**Task objective**
Repeat exactly the lines of the entries below from the one with "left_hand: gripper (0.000" through the one with "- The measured", both ends included, and nothing else.

**Data**

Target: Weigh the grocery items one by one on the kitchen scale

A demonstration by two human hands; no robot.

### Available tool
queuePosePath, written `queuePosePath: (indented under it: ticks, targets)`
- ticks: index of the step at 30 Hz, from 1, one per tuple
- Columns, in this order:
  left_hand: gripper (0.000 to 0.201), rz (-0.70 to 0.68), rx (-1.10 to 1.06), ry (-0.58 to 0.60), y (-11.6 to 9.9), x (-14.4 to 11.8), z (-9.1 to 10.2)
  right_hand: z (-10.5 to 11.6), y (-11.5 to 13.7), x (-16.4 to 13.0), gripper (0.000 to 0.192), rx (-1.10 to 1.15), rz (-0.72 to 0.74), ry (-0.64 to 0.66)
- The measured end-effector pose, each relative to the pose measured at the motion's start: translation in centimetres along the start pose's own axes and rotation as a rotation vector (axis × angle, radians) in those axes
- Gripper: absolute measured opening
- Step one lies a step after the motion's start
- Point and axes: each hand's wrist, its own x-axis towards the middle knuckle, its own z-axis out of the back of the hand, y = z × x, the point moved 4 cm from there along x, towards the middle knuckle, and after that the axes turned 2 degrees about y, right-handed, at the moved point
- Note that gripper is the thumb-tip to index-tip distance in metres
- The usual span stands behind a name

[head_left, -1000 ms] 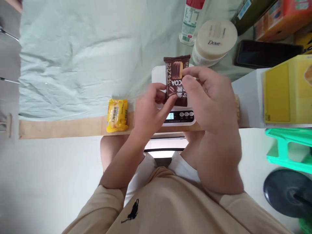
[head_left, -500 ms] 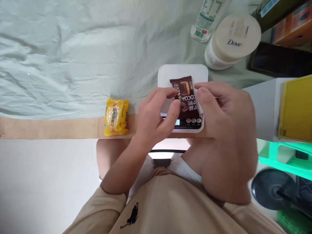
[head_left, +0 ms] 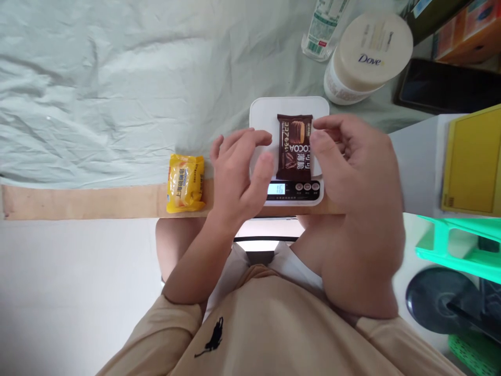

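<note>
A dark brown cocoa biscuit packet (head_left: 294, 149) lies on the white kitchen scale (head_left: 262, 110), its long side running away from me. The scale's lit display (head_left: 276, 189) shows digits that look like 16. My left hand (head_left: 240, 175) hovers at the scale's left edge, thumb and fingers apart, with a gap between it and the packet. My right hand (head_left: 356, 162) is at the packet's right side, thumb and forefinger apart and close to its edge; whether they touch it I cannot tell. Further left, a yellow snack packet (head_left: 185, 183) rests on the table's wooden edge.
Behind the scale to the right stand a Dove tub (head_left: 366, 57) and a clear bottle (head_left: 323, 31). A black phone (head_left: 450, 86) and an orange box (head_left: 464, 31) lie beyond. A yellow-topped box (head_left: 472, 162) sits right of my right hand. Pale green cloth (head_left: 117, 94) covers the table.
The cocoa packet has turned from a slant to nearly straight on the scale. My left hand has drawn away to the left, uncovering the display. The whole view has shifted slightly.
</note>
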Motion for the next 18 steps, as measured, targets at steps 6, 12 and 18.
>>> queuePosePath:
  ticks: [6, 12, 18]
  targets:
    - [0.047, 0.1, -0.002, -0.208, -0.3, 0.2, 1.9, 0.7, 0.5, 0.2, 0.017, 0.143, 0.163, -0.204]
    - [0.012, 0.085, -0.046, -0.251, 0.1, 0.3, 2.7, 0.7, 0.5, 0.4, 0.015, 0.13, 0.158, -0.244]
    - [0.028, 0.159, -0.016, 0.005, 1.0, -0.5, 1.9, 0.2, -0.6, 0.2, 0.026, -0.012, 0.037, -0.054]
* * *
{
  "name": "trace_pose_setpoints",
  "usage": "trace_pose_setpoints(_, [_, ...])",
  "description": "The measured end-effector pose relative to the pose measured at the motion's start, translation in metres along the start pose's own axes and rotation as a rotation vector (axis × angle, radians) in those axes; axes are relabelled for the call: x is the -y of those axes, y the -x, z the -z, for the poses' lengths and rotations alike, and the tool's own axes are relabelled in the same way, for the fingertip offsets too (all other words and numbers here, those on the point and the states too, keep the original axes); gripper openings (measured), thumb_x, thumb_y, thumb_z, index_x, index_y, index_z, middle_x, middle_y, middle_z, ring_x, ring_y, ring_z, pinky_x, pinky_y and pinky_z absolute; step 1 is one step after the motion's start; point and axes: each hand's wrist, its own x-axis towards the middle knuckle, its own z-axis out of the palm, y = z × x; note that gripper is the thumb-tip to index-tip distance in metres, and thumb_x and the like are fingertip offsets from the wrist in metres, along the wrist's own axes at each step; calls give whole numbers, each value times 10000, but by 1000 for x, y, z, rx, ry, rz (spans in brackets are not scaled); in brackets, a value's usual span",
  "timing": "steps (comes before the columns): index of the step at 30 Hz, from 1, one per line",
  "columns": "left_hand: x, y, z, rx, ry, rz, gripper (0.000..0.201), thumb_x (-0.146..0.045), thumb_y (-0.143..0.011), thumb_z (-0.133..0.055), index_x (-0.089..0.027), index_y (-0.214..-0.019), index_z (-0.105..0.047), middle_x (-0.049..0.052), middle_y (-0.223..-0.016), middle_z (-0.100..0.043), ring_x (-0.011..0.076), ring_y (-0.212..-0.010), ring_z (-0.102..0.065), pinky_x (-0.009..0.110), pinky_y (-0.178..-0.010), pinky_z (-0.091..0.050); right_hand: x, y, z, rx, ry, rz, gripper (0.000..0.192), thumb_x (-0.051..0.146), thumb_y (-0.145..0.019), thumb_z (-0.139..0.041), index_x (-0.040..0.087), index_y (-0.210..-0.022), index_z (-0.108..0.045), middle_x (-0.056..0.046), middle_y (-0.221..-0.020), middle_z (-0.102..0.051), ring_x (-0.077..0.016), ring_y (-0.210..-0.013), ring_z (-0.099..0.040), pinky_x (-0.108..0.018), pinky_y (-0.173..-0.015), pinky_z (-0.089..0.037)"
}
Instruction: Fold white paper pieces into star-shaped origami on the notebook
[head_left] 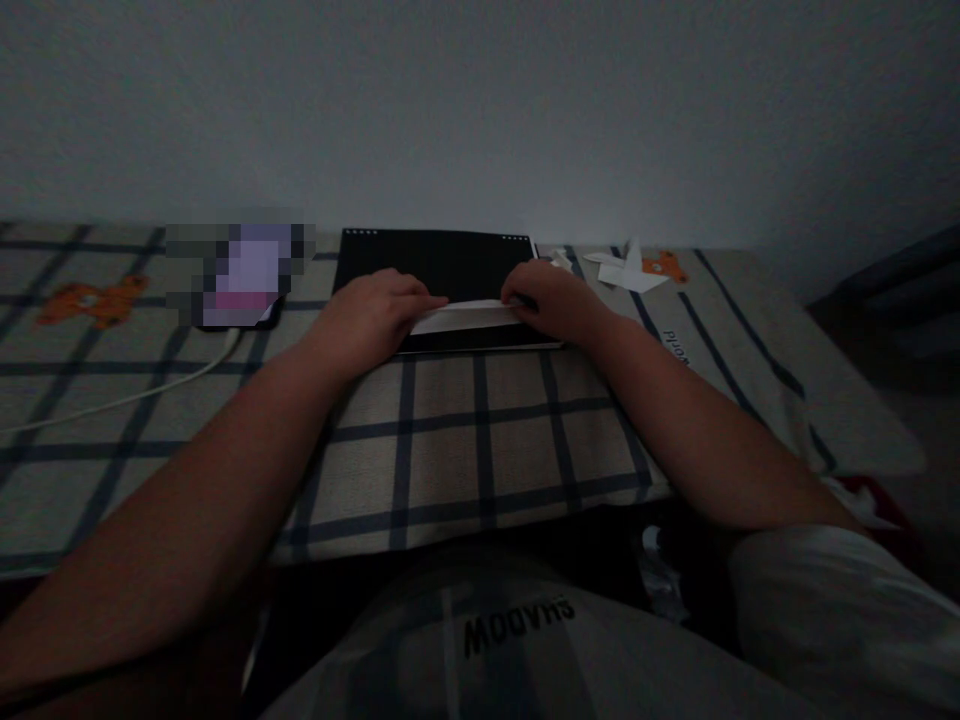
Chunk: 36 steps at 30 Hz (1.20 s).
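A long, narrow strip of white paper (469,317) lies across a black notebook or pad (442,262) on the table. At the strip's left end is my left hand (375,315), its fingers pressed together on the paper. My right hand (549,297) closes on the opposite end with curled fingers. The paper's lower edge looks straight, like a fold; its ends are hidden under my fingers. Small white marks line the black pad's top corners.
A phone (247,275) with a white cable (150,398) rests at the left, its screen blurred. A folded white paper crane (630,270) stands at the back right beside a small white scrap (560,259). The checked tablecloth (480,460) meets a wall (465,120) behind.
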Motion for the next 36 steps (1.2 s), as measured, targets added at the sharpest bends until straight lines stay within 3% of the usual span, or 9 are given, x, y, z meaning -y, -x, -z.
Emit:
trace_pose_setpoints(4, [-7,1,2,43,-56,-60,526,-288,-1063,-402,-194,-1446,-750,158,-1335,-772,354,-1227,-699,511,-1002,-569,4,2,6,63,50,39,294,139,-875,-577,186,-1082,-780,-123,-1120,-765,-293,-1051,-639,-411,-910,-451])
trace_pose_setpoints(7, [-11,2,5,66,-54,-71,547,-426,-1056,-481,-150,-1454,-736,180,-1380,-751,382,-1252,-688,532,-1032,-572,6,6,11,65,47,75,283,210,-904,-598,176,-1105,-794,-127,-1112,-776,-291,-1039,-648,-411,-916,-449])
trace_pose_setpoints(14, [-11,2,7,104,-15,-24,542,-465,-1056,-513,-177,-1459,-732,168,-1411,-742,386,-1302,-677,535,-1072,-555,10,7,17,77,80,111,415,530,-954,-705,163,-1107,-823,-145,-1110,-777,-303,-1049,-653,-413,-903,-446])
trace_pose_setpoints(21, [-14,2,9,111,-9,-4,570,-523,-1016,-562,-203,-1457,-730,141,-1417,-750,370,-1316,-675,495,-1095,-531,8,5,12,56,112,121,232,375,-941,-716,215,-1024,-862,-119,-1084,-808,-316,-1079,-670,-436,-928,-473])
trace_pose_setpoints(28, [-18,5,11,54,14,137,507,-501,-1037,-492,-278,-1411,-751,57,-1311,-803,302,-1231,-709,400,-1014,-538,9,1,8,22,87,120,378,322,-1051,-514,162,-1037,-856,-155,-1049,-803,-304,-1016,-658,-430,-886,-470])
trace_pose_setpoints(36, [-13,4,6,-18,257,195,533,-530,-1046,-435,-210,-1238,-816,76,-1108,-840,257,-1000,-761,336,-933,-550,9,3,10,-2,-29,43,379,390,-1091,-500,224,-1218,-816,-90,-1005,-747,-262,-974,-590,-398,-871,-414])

**Answer section**
  left_hand: gripper (0.000 to 0.201), rz (-0.70 to 0.68), rx (-1.10 to 1.06), ry (-0.58 to 0.60), y (-11.6 to 9.9), x (-14.4 to 11.8), z (-9.1 to 10.2)
  right_hand: z (-10.5 to 11.6), y (-11.5 to 13.7), x (-16.4 to 13.0), gripper (0.000 to 0.192), rx (-1.10 to 1.15), rz (-0.72 to 0.74), ry (-0.64 to 0.66)
- The measured end-effector pose, each relative to the pose measured at the motion's start: translation in centimetres along the start pose's own axes and rotation as a rotation vector (axis × angle, radians) in those axes

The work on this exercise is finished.